"Black Portraiture[s] VII: Play & Performance" Coming to Newark
In this moment of profound uncertainty, reconnection, and newfound creativity, the organizers of the Black Portraiture[s] conferences invite the submission of abstracts summarizing a paper, panel, or performance related to the role of “play” in past and contemporary African Diasporic art, performance, liberation struggles, and cultural work.
Play is a capacious term. It connotes leisure, desire, and jouit, or indicates musical or athletic virtuosity. Play can be liberatory as in racial masquerades or gender mimicry. But, it can also be oppressive as well. Pantomimes and minstrelsy have a racist history; while physical sites of play and public recreation have also been places of segregation and discrimination.
More subversive types of play engage the absurd, the excessive, or the spectacular; and the term “play” itself can signify sexual power relations. At the same time, play, as in the Trinidadian concept of “to play mas” during Carnival, or other similar traditions like the Mardi Gras “Indians” in New Orleans or Junkanoo in the Bahamas, can be the basis of political resistance and radical performance.
We are interested in how African diasporic visual and performing artists and cultural workers have interpreted these ephemeral concepts, ones that can start in the fluid spaces of black childhood, reclaim community and Black utopic spaces, or re-imagine the interconnections between play and race, gender, history, or freedom.

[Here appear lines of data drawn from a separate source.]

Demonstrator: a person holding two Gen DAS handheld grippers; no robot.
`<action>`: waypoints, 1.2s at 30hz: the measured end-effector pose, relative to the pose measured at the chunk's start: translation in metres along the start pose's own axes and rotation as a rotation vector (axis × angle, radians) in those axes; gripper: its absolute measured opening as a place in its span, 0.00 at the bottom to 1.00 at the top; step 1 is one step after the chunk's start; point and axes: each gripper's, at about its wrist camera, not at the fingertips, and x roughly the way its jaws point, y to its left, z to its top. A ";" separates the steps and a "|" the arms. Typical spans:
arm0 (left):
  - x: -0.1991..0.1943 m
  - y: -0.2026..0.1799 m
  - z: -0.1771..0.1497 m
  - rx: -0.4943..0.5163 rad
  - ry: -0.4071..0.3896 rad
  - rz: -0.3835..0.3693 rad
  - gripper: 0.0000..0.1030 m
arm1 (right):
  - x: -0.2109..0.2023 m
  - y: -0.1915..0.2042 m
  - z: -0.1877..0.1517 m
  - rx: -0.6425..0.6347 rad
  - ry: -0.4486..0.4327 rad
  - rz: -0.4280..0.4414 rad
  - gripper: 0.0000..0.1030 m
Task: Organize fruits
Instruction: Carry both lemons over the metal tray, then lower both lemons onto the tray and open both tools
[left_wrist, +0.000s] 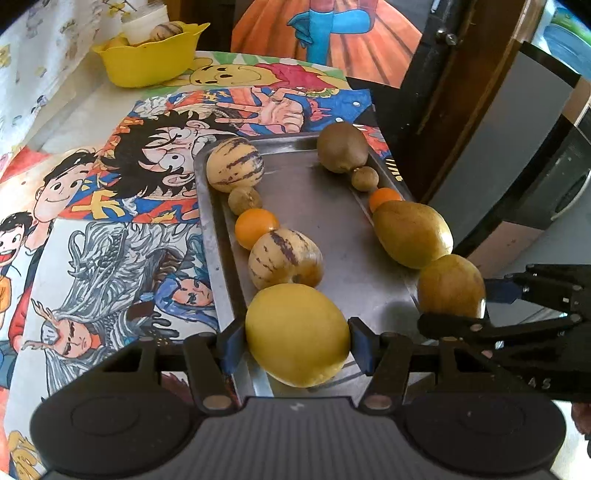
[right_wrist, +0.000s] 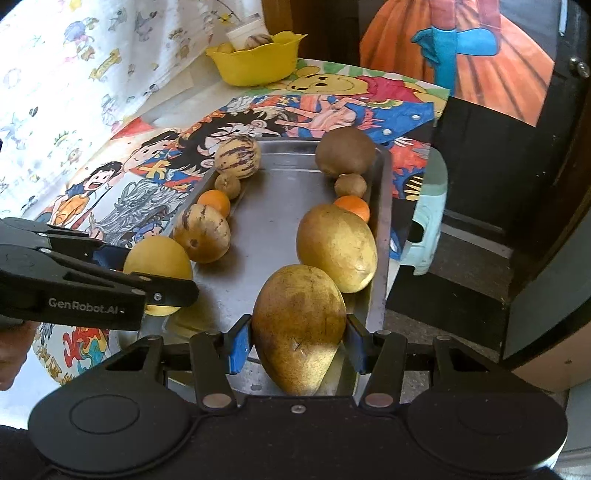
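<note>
A metal tray (left_wrist: 325, 218) (right_wrist: 280, 218) holds two rows of fruit. The left row has a striped melon (left_wrist: 235, 164), a small brown fruit (left_wrist: 244, 199), an orange (left_wrist: 256, 227), a second striped melon (left_wrist: 284, 263) and a yellow mango (left_wrist: 297, 334). My left gripper (left_wrist: 295, 345) is shut on this yellow mango at the tray's near left end. The right row has a kiwi (right_wrist: 345, 151), a small brown fruit (right_wrist: 351, 185), an orange (right_wrist: 352, 206) and a mango (right_wrist: 337, 248). My right gripper (right_wrist: 298, 341) is shut on a brownish mango (right_wrist: 299, 328) at the near right end.
A yellow bowl (left_wrist: 147, 61) (right_wrist: 258, 61) with fruit stands at the table's far left. Cartoon drawings (left_wrist: 110, 206) cover the table. A pale green stool (right_wrist: 430, 221) and dark furniture stand right of the tray, past the table edge.
</note>
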 end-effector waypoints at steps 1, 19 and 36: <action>0.001 -0.001 0.001 -0.007 0.002 0.003 0.60 | 0.001 -0.001 0.001 -0.007 0.001 0.005 0.52; 0.004 -0.010 -0.004 -0.091 0.002 0.063 0.61 | 0.008 -0.014 0.000 -0.063 0.016 0.091 0.53; -0.002 -0.010 -0.008 -0.102 -0.010 0.053 0.62 | -0.005 -0.013 -0.004 -0.111 -0.003 0.116 0.53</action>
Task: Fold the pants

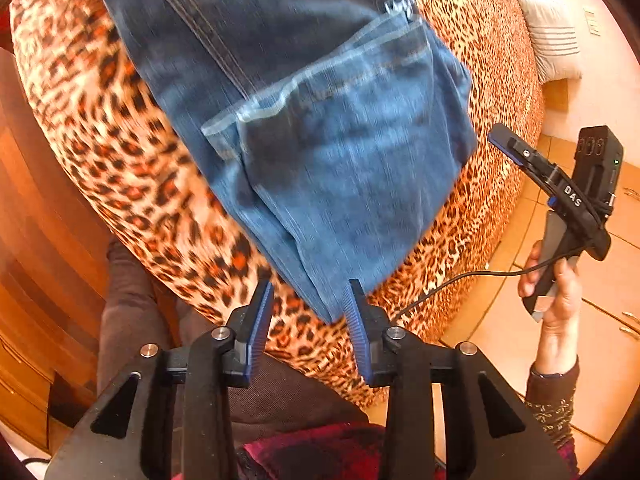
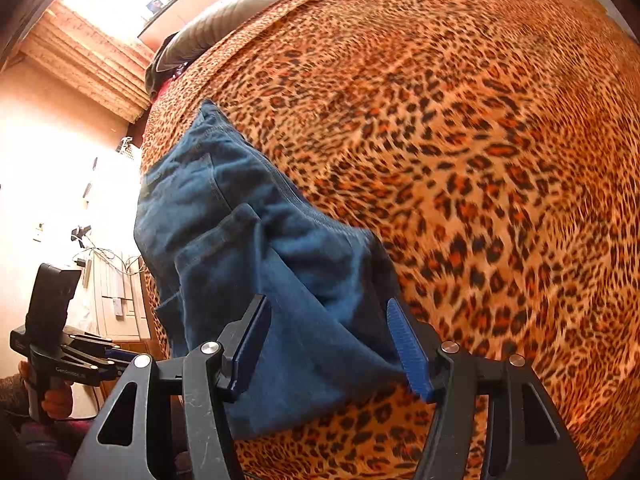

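Jeans [image 1: 328,152] lie on leopard-print bed [image 1: 100,128], legs doubled over once, hem end near edge. Left claw [image 1: 308,312] and right claw [image 2: 328,344] both spread, gripping nothing. Likely further folds remain.

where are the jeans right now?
The jeans lie partly folded on the leopard-print bedspread, near its edge. In both wrist views they sit just ahead of the open jaws of the left gripper and right gripper.
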A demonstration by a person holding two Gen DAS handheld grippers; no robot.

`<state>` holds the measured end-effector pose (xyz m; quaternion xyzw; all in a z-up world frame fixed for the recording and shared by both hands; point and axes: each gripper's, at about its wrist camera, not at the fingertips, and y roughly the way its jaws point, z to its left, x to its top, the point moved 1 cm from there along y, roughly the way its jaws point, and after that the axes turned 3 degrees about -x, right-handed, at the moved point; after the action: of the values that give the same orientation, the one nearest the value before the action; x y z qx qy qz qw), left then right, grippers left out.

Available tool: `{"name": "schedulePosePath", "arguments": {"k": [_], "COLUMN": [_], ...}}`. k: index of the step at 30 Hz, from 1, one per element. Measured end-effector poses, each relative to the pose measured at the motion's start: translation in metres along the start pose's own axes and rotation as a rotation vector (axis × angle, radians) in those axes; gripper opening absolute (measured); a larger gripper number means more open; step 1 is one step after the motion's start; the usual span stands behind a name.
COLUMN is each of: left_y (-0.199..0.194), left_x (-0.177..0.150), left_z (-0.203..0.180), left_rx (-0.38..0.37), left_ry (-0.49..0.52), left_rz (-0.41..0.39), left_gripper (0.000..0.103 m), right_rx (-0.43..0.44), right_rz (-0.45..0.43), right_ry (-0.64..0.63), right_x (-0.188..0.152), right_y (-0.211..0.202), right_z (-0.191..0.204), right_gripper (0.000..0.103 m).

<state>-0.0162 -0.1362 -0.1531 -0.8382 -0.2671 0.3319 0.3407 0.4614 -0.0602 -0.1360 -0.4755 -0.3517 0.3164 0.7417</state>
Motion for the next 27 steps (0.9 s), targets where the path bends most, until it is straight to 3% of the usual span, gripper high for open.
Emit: {"name": "schedulePosePath", "arguments": {"k": [3,5,6,7,8,11,13,15,17,20,22,23,27], "left_y": [0.023,0.036,0.041,0.045,0.052,0.064,0.065,0.063,0.045,0.007,-0.017,-0.025,-0.035], "left_x": [-0.004,-0.004,-0.003,-0.002,-0.002,0.005,0.007,0.003,-0.003,-0.004,0.005,0.011,0.038], "left_z": [-0.007,-0.013,-0.018,-0.019,-0.021,-0.02,-0.024,-0.025,-0.017,-0.001,0.006,0.009,0.013], "left_rx": [0.008,0.027,0.064,0.118,0.166,0.213,0.217,0.214,0.173,0.081,0.012,-0.016,-0.066], "left_ry": [0.003,0.006,0.013,0.023,0.035,0.007,0.006,0.015,0.011,-0.03,-0.076,-0.104,-0.176], "left_rz": [0.088,0.111,0.109,0.094,0.079,0.08,0.078,0.068,0.067,-0.058,-0.14,-0.167,-0.216], "left_gripper": [0.034,0.034,0.034,0.034,0.034,0.034,0.034,0.034,0.031,0.031,0.032,0.032,0.032], "right_rx": [-0.005,0.041,0.056,0.079,0.102,0.136,0.065,0.047,0.025,0.171,0.176,0.171,0.233], "right_rz": [0.041,0.032,0.008,-0.027,-0.058,-0.125,-0.097,-0.065,-0.101,-0.178,-0.182,-0.181,-0.192], "right_ry": [0.089,0.167,0.203,0.232,0.259,0.297,0.274,0.327,0.373,0.329,0.225,0.175,0.017], "right_x": [-0.031,-0.047,-0.052,-0.055,-0.056,-0.048,-0.042,-0.04,-0.038,-0.029,-0.019,-0.013,0.005], "right_y": [0.017,0.024,0.027,0.027,0.025,0.013,0.02,0.025,0.012,-0.016,-0.024,-0.023,-0.004], "right_z": [-0.02,-0.03,-0.033,-0.035,-0.038,-0.047,-0.053,-0.071,-0.084,-0.075,-0.049,-0.033,0.027], "right_gripper": [0.063,0.063,0.058,0.034,0.025,0.017,0.016,0.016,0.02,0.024,0.058,0.063,0.063]}}
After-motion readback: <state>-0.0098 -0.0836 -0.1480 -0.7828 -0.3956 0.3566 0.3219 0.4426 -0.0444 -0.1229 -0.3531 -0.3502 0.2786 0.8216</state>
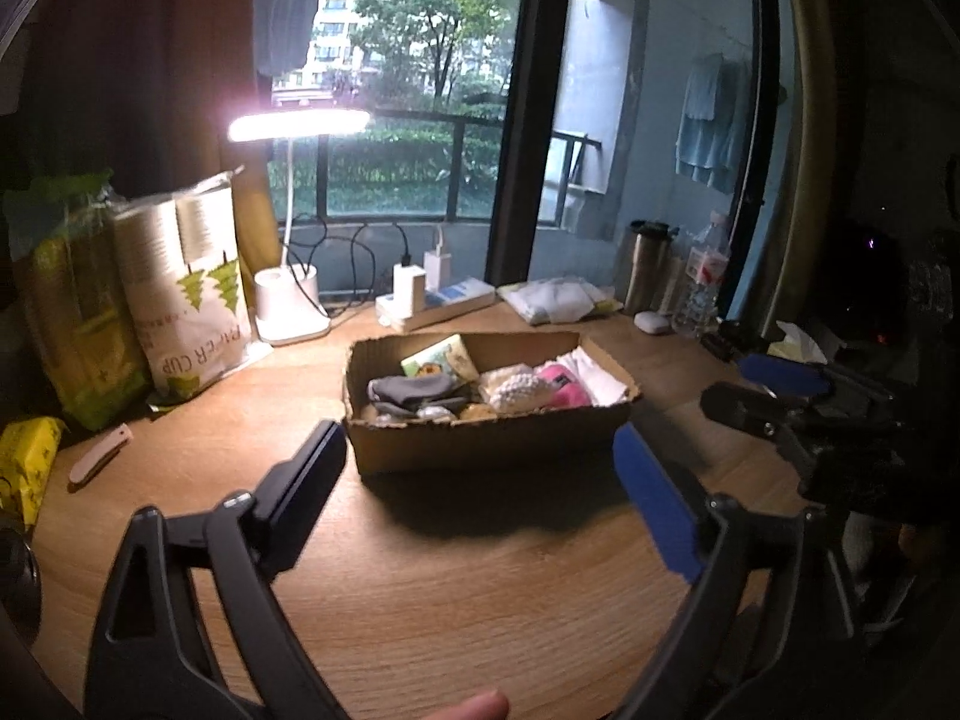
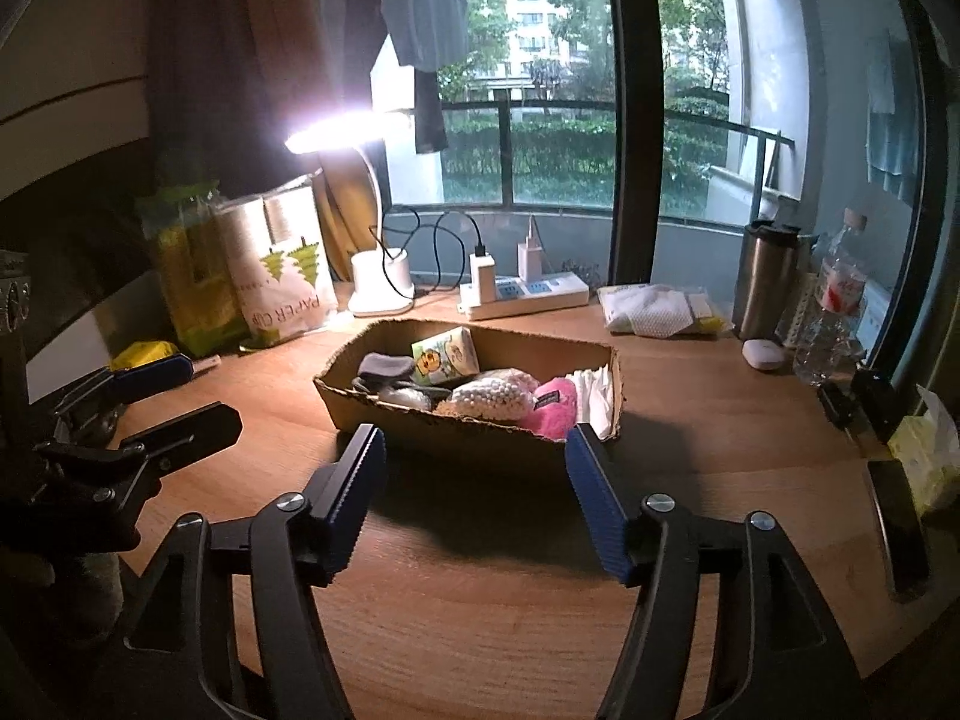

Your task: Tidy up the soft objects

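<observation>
A shallow cardboard box [image 1: 492,438] [image 2: 420,429] stands on the wooden desk. It holds grey socks [image 1: 414,393] [image 2: 387,367], a green tissue pack [image 1: 438,357] [image 2: 447,351], a bag of white beads [image 1: 519,390] [image 2: 492,399], a pink plush [image 1: 564,387] [image 2: 549,402] and white cloth [image 1: 594,375] [image 2: 594,393]. My left gripper [image 1: 480,450] hangs open just short of the box's near wall, nothing between its fingers. In the right wrist view my right gripper [image 2: 474,450] is likewise open and empty in front of the box. Each gripper shows at the edge of the other's view.
A lit desk lamp [image 1: 294,306] [image 2: 381,282], a paper-cup bag [image 1: 192,306] [image 2: 282,276], a power strip [image 1: 441,303] [image 2: 528,294], a steel tumbler [image 2: 768,279], a water bottle [image 2: 834,312], a white packet [image 1: 558,297] and a yellow pack [image 1: 27,462] ring the desk. A fingertip [image 1: 474,708] shows below.
</observation>
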A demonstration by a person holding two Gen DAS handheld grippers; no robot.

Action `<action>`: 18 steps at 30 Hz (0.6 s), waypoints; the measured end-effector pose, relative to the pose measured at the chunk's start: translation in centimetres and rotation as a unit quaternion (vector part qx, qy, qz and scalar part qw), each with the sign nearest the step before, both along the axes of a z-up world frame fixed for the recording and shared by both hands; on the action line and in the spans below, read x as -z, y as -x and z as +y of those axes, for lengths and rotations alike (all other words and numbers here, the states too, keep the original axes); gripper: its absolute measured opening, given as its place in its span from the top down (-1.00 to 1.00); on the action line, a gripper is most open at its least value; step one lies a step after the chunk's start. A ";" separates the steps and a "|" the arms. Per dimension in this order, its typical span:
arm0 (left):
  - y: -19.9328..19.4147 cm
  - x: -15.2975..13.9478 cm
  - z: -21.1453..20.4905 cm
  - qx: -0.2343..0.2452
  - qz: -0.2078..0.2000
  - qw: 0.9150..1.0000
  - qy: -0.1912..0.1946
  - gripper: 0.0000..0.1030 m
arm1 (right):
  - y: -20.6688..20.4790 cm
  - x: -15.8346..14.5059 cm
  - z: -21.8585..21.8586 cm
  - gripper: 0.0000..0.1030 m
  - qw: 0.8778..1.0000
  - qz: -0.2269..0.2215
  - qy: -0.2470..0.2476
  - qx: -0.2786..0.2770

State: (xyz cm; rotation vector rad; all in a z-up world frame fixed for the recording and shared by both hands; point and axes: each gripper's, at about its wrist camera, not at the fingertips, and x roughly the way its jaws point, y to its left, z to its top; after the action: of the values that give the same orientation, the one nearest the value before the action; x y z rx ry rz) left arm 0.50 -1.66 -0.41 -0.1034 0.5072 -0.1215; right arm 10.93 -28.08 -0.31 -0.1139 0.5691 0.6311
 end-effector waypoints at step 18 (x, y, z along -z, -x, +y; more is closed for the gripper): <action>2.2 -7.5 -0.6 -0.006 -0.085 0.996 -0.018 -0.98 | 2.7 -6.4 -2.0 -0.90 0.995 -0.093 -0.020 0.034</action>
State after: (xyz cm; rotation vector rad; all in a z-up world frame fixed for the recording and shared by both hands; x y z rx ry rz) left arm -1.71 -2.23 7.09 -0.0605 0.3380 -0.1090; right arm 8.28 -30.12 6.08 -0.1136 0.3792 0.5588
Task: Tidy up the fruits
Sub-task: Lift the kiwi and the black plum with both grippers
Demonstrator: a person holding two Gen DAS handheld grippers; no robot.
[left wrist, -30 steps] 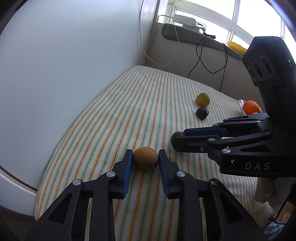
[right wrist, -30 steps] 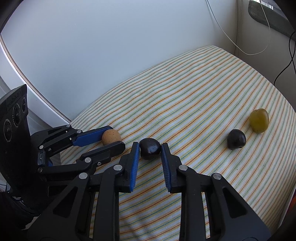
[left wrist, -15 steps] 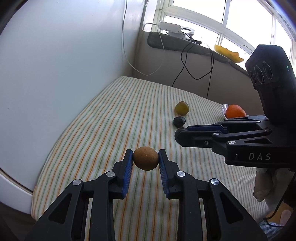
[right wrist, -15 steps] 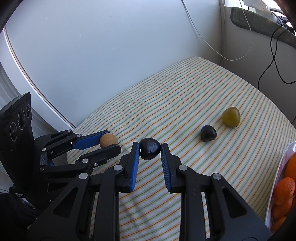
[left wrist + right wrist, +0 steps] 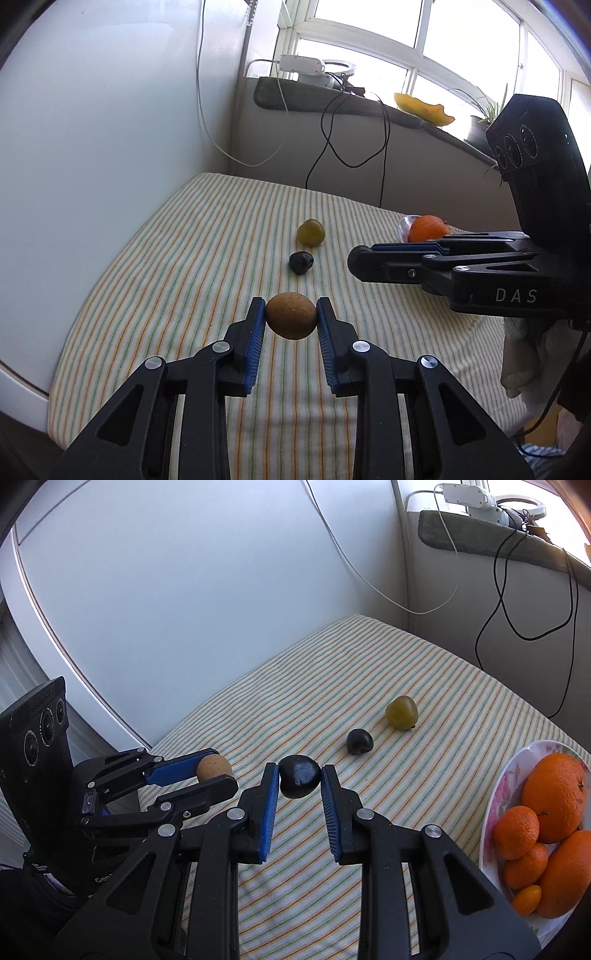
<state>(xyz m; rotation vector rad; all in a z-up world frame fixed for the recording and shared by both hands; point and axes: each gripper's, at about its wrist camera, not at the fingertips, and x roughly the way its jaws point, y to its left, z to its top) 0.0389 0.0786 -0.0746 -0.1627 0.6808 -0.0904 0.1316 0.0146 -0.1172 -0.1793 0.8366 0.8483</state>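
The left gripper (image 5: pixel 291 320) has its jaws clamped on a brown kiwi (image 5: pixel 291 319). The right gripper (image 5: pixel 299 781) has its jaws clamped on a dark plum (image 5: pixel 299 781), above the striped desk (image 5: pixel 424 672).

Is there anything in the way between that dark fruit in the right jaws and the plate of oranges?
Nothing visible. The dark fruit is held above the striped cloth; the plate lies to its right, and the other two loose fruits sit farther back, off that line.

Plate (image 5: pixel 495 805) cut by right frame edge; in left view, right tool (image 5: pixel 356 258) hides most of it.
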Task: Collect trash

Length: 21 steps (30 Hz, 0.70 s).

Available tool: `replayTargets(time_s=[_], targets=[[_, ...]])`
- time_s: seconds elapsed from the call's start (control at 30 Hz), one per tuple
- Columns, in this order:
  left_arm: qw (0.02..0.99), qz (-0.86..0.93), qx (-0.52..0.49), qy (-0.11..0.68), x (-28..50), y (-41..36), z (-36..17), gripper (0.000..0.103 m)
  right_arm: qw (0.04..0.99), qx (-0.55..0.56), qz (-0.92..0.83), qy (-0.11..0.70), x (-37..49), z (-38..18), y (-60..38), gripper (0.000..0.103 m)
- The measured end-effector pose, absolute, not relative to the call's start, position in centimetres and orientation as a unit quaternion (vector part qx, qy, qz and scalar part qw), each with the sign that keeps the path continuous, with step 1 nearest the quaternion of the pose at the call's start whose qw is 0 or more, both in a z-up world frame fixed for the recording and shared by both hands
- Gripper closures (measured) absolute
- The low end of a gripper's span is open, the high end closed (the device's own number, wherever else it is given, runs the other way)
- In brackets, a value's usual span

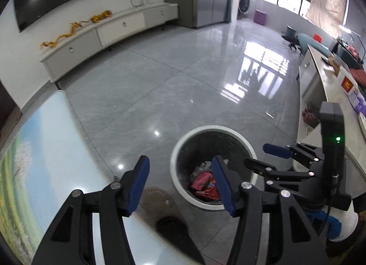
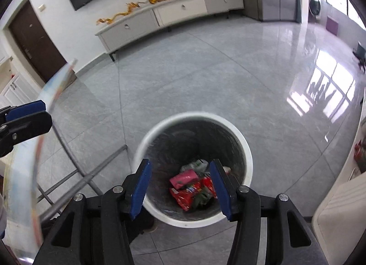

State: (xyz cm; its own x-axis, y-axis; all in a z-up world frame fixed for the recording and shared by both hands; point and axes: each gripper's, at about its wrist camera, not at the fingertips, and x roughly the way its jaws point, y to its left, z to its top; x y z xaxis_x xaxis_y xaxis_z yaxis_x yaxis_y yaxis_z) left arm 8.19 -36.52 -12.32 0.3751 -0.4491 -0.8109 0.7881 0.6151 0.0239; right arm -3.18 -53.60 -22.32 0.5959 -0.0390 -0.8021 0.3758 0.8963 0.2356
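A white round trash bin (image 2: 248,155) with a dark liner stands on the grey floor; it also shows in the left wrist view (image 1: 176,173). Red, pink and white wrappers (image 2: 189,184) lie at its bottom, also visible in the left wrist view (image 1: 203,184). My right gripper (image 2: 180,187) hovers over the bin, open and empty; it also shows in the left wrist view (image 1: 263,157). My left gripper (image 1: 180,184) is open and empty, above the table edge beside the bin; its finger (image 2: 25,109) shows at the left of the right wrist view.
A table with a printed sky-and-field top (image 1: 45,150) sits at the left, its metal legs (image 2: 91,173) beside the bin. A white low cabinet (image 1: 103,33) runs along the far wall. A white counter (image 1: 320,95) with items runs along the right.
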Motion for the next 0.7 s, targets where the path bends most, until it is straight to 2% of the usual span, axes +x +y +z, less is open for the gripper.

Initially, a colloquium at Harvard University on African American art convened by Henry Louis Gates Jr., The Alphonse Fletcher University Professor and Director of the Hutchins Center for African American Research at Harvard University, Dr. Deborah Willis, University Professor and Chair of the Department of Photography & Imaging at the Tisch School of the Arts at New York University, and Manthia Diawara, Professor of Comparative Literature and Cinema at New York University. Then it went on to Paris, becoming an international conference series, co-hosted by Awam Amkpa, Professor at NYU Tisch School of the Arts and Cheryl Finley, Inaugural Director of the Atlanta University Center Collective for the Study of Art History and Curatorial Studies, Black Portraiture[s] now attracts hundreds of scholars, artists, and activists from around the world each convening.
As part of the conference, we will also host three exhibitions that take up these themes. The Paul Robeson Gallery at Express Newark will host an exhibition that meditates on themes of black girlhood through the eyes of Black women and girl photographers. Curated by Jasmine Wahi and Rebecca Jampol, the Project for Empty Space gallery will also host the debut solo exhibition of photographer and activist, Scheherazade Tillet, whose practice uses site-specific work to explore the themes of gender, racial identity, and play as a form of freedom for Black girls. The Newark Museum of Art will host Saya Woolfalk’s exhibition Tumbling into the Landscape and her related interactive installation/intervention at Shine Portrait Studio at Express Newark.